It always saddens me to see old church buildings that have been turned into restaurants, bars, concert halls, museums, or condos. See The Cultural Conversion Of Cast-Off Churches.
On “Kitchen Nightmares,” Gordon Ramsey, that chef I have been hyping who slaps failing restaurants and cooks into shape, took on an eatery that had once been a church. He, at least, for all his bleeped-out language, was strangely respectful of the once-sacred space. He used the confessionals to make the errant cooks confess their sins against their vocations (Q: “What was the worst thing you’ve ever done in the kitchen?” A: “I dropped a piece of meat on the floor and just put it back on the plate.”) After he forced the owner to clean the filthy kitchen and buy some decent equipment, he brought in local clergymen to pray and to bless the kitchen.
To be sure, new church buildings are often designed to look like shopping malls, corporate offices, or convention centers. I see no problem with using them for the purposes that their appearance suggests anyway. (But is there a problem even there?) The old buildings getting abandoned tend to have the sacred built into them: they typically follow a cruciform floor plan (expressing that worshippers gather in the Cross), are adorned with built-in Christian symbols that cannot be removed (shapes evoking the Trinity, Crosses everywhere, lines sweeping upward to evoke a sense of transcendence), the tripartite structure of the Hebrew Temple (a gathering place for all; a holy place for worship; the holy-of-holies area that is the altar).
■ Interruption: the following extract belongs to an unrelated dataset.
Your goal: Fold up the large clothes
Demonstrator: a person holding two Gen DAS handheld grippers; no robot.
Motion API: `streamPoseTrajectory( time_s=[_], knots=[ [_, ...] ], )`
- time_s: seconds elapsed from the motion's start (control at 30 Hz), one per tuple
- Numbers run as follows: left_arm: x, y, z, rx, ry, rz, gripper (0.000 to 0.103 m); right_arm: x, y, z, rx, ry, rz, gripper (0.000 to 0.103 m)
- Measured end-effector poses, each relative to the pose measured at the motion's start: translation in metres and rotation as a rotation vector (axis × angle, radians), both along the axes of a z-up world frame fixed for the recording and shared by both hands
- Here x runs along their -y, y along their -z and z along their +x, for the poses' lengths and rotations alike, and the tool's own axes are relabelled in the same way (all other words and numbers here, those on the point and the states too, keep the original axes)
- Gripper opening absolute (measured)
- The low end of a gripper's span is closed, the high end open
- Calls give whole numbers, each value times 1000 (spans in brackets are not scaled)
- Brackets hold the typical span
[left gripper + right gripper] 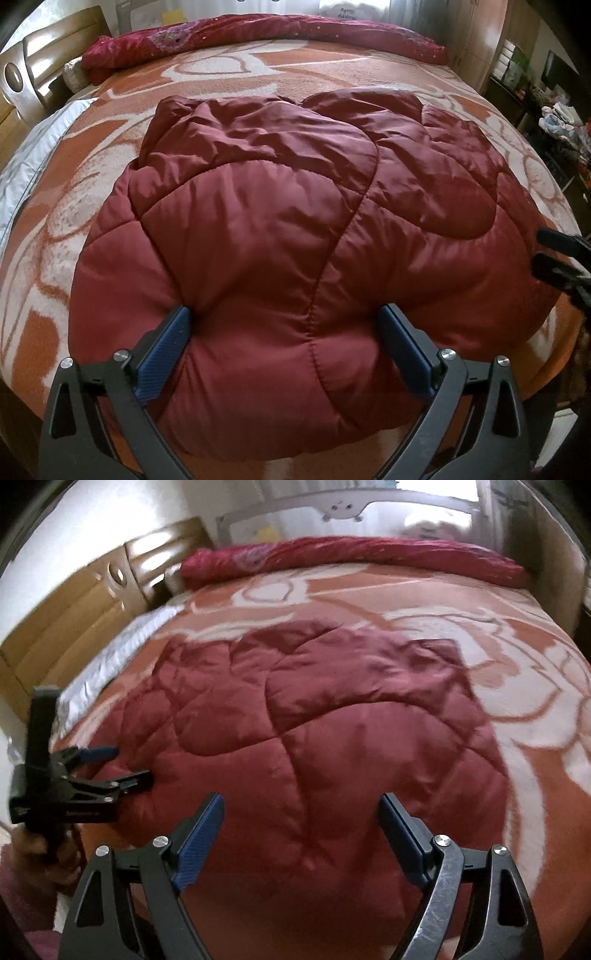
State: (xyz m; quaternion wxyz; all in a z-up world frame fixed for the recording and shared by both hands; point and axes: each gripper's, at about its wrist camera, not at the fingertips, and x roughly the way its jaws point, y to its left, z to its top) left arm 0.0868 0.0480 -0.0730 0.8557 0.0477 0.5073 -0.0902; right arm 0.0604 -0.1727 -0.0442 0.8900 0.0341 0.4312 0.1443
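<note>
On the bed [258,70], near its front edge: your folded maroon quilted jacket [295,229] lies on the orange-and-white blanket [48,229] | your left claw [284,332] gapes wide, pads straddling the jacket's near bulge | your right claw [301,823] spread, empty, just above the jacket.

A dark red quilted jacket [280,229] lies ahead of the blue-padded black left gripper [284,328], on an orange blanket [317,70] with cream swirls, a crimson quilt [258,37] beyond.
</note>
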Motion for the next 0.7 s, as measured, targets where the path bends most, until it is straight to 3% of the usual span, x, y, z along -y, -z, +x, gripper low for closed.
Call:
streamPoseTrajectory(
  time_s=[0.33,0.53,0.7],
  knots=[
    [2,0,3,-1,-2,3,102,4,36,52,-48,52,-69,91],
    [-10,-26,12,28,-25,-112,100,7,40,60,-52,58,-64,94],
    [-10,-27,27,21,-46,-101,100,7,37,57,-52,63,-50,94]
  ],
)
So turning all of that–or ignoring all of that–to turn the building into a night club just seems, literally, a profanation.
Wouldn’t it better to just tear these buildings down than to turn what was once “sacred space” towards “profane” uses? Or is this a wrong distinction? Do these new uses for a church building instead bring the sacred into the secular, turn everything sacred, and demonstrate God’s reign over all of life?